Dataset records

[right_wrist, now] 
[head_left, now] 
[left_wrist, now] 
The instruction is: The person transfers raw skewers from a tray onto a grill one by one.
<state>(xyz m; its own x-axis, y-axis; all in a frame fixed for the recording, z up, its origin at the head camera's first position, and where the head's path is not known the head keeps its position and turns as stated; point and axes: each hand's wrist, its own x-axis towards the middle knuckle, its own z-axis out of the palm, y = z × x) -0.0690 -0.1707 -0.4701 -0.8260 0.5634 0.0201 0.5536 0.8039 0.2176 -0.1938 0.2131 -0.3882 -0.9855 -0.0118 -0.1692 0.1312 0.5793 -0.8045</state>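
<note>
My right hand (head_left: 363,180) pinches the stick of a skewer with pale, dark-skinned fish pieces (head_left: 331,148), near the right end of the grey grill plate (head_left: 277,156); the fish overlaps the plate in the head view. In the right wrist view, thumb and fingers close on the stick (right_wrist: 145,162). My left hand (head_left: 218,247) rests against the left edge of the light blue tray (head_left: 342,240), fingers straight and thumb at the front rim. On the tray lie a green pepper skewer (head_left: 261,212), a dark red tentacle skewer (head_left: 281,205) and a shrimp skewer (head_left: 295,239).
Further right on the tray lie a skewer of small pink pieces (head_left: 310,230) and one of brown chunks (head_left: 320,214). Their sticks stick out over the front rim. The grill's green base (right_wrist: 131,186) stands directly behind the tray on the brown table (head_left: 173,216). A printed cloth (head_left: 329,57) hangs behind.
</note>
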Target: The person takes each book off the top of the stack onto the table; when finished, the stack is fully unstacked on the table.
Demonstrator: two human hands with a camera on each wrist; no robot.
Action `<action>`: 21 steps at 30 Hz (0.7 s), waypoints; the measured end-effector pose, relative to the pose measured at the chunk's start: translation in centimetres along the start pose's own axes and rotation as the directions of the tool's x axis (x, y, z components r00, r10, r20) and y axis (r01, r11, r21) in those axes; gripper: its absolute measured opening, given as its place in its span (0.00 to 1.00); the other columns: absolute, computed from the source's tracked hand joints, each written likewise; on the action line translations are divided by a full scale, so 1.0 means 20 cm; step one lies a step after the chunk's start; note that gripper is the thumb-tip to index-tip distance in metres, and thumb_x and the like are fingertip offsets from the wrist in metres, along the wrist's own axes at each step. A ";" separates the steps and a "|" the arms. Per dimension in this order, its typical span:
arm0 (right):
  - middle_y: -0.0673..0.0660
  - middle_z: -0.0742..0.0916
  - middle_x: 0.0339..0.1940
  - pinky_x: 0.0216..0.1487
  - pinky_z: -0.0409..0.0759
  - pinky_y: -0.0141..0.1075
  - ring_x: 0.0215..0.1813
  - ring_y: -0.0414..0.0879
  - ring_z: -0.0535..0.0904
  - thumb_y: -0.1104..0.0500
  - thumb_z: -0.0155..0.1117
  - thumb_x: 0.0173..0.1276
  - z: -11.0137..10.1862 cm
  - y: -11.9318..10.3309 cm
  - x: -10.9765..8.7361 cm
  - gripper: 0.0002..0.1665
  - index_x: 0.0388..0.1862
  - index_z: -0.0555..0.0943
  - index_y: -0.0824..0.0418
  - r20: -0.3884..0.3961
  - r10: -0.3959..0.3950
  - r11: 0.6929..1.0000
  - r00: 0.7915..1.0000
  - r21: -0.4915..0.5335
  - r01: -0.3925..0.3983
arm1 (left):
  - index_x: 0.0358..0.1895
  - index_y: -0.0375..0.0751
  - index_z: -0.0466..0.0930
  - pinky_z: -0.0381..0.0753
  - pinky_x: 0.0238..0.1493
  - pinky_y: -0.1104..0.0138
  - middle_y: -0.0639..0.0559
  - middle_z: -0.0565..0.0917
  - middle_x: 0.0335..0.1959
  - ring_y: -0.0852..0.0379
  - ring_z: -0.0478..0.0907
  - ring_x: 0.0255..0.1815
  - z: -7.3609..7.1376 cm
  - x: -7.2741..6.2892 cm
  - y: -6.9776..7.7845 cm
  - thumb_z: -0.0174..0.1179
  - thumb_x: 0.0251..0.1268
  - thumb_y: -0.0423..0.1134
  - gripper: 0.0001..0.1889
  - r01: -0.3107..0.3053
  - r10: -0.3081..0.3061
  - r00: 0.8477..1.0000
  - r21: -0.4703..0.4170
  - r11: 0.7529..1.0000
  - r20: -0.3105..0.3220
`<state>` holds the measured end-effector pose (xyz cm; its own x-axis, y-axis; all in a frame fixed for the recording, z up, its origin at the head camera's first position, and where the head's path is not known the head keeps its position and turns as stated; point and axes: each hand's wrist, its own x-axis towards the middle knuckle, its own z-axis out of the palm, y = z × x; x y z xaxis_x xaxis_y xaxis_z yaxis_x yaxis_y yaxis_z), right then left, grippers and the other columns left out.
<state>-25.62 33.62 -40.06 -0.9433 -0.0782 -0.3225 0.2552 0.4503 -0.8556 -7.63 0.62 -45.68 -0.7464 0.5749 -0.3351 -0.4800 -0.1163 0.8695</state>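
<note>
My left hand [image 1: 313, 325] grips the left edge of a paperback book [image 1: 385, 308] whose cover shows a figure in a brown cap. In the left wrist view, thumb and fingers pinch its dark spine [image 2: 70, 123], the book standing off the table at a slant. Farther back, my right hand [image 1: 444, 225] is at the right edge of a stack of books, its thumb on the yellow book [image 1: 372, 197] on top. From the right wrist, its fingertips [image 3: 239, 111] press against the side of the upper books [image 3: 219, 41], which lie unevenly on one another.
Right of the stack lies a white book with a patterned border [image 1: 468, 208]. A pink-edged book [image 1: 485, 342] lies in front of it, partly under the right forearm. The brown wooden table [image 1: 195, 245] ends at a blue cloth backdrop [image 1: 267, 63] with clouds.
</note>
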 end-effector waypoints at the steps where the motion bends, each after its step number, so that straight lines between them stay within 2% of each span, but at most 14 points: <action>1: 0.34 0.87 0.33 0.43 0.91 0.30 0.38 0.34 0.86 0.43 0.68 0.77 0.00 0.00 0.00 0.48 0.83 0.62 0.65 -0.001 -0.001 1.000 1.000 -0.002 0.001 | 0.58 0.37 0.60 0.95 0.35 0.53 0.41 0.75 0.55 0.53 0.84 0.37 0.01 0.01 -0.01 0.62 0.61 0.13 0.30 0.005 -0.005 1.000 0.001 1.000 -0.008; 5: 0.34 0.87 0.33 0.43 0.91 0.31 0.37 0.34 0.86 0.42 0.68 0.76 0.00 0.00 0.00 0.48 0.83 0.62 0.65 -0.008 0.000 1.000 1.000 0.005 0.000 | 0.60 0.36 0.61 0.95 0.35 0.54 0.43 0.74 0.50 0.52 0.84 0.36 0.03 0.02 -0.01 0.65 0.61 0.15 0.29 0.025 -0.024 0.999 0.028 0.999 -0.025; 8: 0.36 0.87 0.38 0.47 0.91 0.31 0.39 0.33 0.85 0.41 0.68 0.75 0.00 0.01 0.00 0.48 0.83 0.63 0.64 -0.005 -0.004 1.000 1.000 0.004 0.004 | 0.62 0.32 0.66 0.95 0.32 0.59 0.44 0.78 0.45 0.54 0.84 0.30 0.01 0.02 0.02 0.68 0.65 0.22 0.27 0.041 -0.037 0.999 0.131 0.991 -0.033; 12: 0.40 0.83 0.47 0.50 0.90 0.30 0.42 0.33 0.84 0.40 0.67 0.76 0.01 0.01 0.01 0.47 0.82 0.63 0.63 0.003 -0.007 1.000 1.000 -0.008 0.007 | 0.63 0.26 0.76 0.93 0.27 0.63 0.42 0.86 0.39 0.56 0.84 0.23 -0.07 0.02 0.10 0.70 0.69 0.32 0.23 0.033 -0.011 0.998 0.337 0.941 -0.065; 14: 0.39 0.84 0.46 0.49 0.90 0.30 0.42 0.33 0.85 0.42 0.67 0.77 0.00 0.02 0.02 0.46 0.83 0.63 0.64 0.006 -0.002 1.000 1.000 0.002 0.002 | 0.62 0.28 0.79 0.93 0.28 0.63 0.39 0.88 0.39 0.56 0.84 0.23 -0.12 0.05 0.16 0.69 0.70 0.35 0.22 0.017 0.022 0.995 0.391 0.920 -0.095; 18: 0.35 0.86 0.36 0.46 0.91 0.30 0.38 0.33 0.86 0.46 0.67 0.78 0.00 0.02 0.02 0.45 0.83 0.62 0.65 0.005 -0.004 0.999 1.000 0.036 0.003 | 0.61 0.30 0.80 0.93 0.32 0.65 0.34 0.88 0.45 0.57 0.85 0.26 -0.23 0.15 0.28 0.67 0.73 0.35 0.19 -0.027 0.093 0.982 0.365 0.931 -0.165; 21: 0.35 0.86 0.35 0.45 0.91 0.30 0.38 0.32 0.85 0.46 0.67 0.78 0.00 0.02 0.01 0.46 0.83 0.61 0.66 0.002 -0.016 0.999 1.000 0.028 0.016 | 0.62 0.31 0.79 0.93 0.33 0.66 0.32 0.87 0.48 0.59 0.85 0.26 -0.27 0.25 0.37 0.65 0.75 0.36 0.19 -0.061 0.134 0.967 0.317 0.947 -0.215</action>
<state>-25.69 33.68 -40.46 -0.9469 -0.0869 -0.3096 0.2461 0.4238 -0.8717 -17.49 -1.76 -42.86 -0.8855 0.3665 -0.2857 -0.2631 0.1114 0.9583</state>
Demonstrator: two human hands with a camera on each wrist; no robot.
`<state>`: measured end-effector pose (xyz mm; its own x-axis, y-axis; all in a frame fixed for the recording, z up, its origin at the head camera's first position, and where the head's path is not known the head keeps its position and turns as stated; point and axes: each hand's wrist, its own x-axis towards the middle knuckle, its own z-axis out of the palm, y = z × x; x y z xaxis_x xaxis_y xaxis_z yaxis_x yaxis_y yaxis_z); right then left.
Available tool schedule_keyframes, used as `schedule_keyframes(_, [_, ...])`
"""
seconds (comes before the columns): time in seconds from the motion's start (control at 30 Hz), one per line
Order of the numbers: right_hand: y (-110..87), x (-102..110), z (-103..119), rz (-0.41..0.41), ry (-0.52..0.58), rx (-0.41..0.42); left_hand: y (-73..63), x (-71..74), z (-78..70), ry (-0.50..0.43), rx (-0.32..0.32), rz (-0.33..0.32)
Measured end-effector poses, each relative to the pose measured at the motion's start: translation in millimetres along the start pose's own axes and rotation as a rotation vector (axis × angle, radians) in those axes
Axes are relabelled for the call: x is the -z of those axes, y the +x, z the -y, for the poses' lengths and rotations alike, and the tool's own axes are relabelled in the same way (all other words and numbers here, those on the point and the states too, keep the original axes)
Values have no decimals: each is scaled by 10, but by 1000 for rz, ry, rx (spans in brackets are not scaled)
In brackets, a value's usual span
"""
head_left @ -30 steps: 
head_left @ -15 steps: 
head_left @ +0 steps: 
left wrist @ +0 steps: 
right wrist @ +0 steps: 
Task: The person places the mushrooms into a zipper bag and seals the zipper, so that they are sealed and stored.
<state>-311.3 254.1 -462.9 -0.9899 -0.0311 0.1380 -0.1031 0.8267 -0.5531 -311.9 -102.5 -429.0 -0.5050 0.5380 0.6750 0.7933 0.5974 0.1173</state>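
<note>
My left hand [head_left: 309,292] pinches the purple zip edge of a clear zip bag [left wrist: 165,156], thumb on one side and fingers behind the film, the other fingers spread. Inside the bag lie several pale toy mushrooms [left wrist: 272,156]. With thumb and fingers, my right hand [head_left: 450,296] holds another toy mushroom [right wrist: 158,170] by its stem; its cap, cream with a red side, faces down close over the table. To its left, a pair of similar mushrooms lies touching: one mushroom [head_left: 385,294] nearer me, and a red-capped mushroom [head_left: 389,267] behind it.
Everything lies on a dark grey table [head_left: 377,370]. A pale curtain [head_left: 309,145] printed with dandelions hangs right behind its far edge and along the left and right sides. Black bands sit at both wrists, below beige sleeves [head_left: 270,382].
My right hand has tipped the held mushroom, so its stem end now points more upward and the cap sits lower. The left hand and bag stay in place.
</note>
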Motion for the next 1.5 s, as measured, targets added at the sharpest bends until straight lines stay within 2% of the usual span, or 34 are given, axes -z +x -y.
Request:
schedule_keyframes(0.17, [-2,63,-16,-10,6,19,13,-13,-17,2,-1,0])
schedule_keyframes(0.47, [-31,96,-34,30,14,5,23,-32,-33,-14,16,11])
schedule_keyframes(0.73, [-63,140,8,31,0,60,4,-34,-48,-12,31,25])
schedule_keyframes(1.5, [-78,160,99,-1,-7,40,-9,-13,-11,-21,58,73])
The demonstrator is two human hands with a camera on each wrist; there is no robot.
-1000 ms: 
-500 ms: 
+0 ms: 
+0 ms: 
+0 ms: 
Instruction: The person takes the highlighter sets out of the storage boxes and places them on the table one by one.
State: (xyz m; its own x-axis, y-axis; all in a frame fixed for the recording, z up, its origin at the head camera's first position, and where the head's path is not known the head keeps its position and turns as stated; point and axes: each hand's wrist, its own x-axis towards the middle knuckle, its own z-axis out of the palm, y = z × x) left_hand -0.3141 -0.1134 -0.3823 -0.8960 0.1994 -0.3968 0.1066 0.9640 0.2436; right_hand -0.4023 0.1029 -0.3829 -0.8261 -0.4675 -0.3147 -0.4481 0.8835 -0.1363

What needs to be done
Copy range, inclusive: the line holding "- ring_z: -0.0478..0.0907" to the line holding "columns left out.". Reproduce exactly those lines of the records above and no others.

Finished task
  - ring_z: -0.0478..0.0907
  - ring_x: 0.0255..0.1815
  - z: -7.3609..7.1376 cm
  - x: -7.2741..6.2892 cm
  - y: -6.9776..7.7845 cm
  - thumb_z: -0.0174..0.1179
  - thumb_x: 0.0251..0.1268
  - thumb_y: -0.0423..0.1134
  - gripper: 0.0001..0.1889
  - r01: -0.3107..0.3053
  - r10: -0.3081..0.3061
  - r00: 0.8477..1.0000
  - r21: -0.4703..0.4170
  - r11: 0.7529..1.0000
  - r20: -0.3105..0.3220
`<state>` holds the measured end-effector pose (xyz cm; its own x-axis, y-axis; all in a frame fixed for the recording, z up, its origin at the head camera's first position, and where the head's path is not known the head keeps its position and turns as stated; point and axes: each hand's wrist, its own x-axis towards the middle knuckle, its own z-axis out of the palm, y = z × x; x y z xaxis_x xaxis_y xaxis_z yaxis_x yaxis_y yaxis_z), right then left, grippers and the other columns left out.

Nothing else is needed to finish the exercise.